3. Products prepared and analyzed by this bulk screening protocol that are found to contain >5.0 X 103 RPTi /mg of product shall be deemed as “Fails TiO2 screening test”, as would any product found to contain respirable titanium dioxide fibers (mineralogically, acicular to fibrous rutile) observed on the filter analyzed to the specified analytical sensitivity (5.0 X 103 RPTi /mg). Product samples thusly failing this standard would then be recommended for further testing to confirm releasability such as product use simulation in a controlled environment with appropriate air testing, etcetera. Alternatively, such products may be reformulated by the manufacturer or removed as noncompliant.
Should EHA reach a court-approved settlement with another cosmetics manufacturer alleging a violation of Proposition 65 with respect to TiO2, Defendant may comply with the reformulation standard in that settlement and will be deemed in compliance with Proposition 65.
Covered Products’ compliance with the either the air capture or bulk testing standard set forth in this section constitutes compliance with Proposition 65 as to TiO2. Clear and Reasonable Warnings
For Covered Products that contain TiO2 in a concentration exceeding the Reformulation Standard set forth in section 2.1 above, and which are distributed or directly sold by Carter in the State of California on or after the Effective Date, Carter shall provide one of the following warning statements. Option 1:
WARNING: This product can expose you to chemicals including airborne, unbound particles particles of Titanium Dioxide, which is known to the State of California to cause cancer. For more information go to www.P65Warnings.ca.gov.
Option 2:
WARNING: Cancer- www.P65Warnings.ca.gov.
This warning statement shall be prominently displayed on the Covered Products, on the packing of the Covered Products, or on a placard, shelf tag, or sign provided that the statement is displayed with such conspicuousness, as compared with other words, statements, or designs as to render it likely to be read and understood by an ordinary individual prior to sale. If the warning statement is displayed on the Covered Products’ packaging, it must be in a type size no smaller than the largest type size used for other consumer information on the product.

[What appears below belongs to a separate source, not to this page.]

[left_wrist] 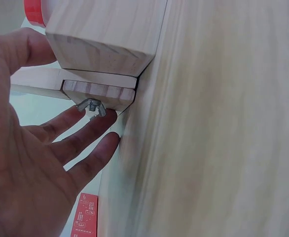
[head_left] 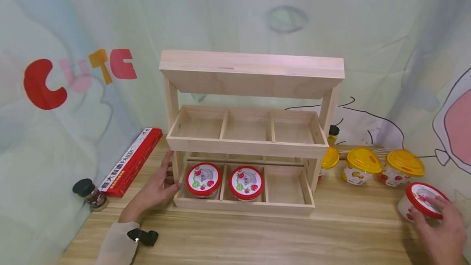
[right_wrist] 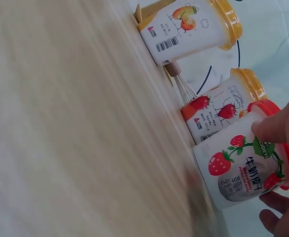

In no case shall a warning statement displayed on the Covered Products’ packaging appear in a type size smaller than 6-point type. The same warning shall be posted on any websites under the exclusive control of Carter where Covered Products are sold into California. Carter shall instruct any third-party website to which it directly sells its Covered Products to include the same warning as a condition of selling the Covered Products in California.
2.3 Sell-Through Period
Notwithstanding anything else in this Consent Judgment, Covered Products that are manufactured, packaged, or put into commerce within one year of the Effective Date shall be subject to the release of liability pursuant to this Consent Judgment, without regard to when such Covered Products were, or are in the future, distributed or sold to customers. As a result, the obligations of Carter, or any Releasees (if applicable), stated in this Section 2 do not apply to Covered Products manufactured, packaged, or put into commerce up to one year after the Effective Date.